The Farmer helps himself immensely by achieving the highest yield nature will allow. The Farmer himself bears the brunt of poor or deficient nurturing that manifests in lower yield when it didn’t have to be that way. By automatically measuring the things are imperative to producing the highest yield possible, the Farmer keeps himself in touch engaged and in check with diligently nurturing his crops.
Now I’m not implying that each plant in his many rows of crops will know that he cares and is measuring progress like the now outsourced workers on that ancient production line, but they will respond affirmatively and in that way, he can see every day how the root system responded to the treatment as that is the way the crops actually whisper to him daily.

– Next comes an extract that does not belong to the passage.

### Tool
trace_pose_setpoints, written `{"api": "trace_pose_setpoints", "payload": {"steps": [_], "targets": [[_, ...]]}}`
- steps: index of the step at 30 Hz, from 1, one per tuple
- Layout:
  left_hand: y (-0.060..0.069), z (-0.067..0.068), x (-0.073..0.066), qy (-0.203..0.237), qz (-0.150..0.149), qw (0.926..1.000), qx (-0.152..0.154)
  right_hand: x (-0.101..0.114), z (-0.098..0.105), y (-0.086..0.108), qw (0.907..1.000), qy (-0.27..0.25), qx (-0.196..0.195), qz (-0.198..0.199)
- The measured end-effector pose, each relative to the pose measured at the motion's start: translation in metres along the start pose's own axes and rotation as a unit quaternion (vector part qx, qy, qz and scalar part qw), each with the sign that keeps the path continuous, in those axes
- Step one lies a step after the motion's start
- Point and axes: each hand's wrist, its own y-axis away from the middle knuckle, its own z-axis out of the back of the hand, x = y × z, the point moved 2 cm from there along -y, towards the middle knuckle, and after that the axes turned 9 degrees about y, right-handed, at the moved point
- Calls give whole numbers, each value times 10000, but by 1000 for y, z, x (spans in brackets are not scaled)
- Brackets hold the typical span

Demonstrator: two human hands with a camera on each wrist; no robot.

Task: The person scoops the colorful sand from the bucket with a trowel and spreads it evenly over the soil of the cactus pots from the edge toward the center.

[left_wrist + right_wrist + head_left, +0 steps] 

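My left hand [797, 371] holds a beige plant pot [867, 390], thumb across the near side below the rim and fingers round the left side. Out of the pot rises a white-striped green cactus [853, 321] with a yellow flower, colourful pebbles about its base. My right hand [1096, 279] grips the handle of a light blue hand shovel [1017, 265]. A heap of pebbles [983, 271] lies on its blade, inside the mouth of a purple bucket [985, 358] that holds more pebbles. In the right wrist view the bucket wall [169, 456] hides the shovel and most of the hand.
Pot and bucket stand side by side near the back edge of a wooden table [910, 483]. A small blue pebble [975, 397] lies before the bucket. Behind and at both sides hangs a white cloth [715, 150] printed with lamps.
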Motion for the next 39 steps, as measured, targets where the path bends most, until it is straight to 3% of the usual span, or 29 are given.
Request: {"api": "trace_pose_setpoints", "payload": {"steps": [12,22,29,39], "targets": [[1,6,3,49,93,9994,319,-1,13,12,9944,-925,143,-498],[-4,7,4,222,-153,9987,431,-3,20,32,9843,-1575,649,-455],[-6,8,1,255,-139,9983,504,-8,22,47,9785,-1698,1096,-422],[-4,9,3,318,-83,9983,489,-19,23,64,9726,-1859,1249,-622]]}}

This is the only way the crop has to speak to him at this point but feedback is feedback and it greatly pays off at the end.
Maybe someday technology will find a better way for crops to speak to us more directly, but right now we are working on self driving cars and saving the planet. Personally I’d like to get my dog to talk but that’s just me.
Crop whispering works and although the crop doesn’t know it is being watched and measured, it will respond to you the only way it can; higher and healthier growth which is plant speak for yield.